Problem to work on >> Lift out each line of the data that holds "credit".

------------------------------

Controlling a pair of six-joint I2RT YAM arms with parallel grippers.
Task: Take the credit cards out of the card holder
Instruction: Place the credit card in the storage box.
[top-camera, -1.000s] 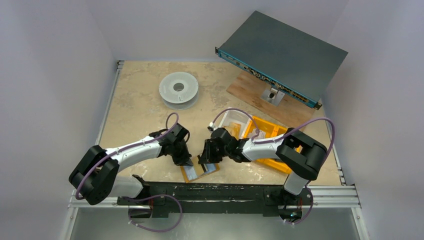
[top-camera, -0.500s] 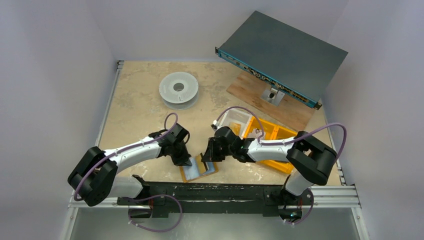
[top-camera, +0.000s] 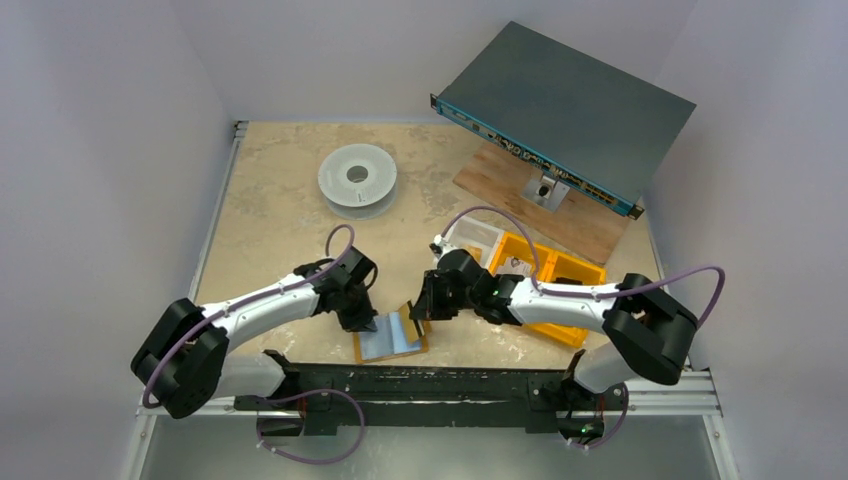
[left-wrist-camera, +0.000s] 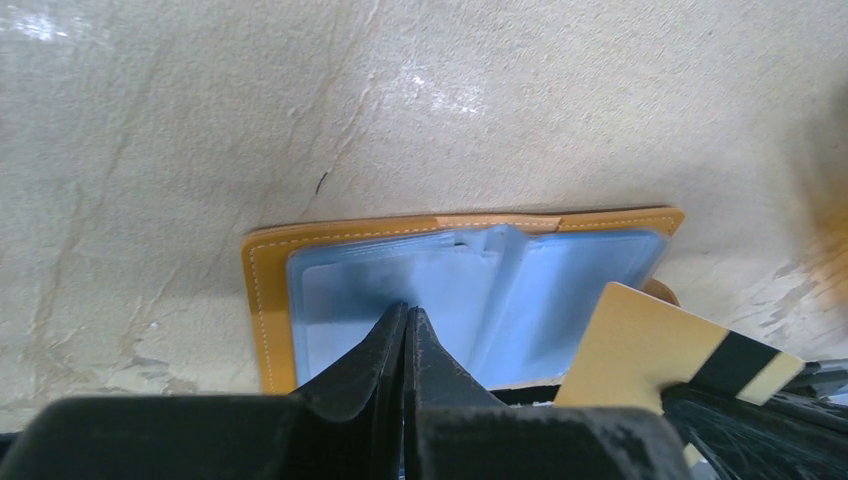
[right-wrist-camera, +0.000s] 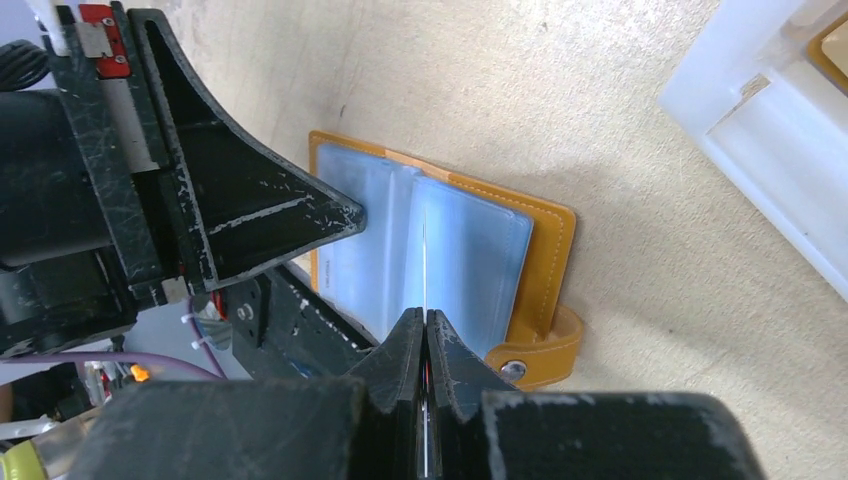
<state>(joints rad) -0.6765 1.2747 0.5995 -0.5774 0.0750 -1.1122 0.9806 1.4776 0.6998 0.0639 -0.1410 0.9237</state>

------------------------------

Solution >>
Task: Take the credit cards out of the card holder
Instruction: Place the credit card in the storage box.

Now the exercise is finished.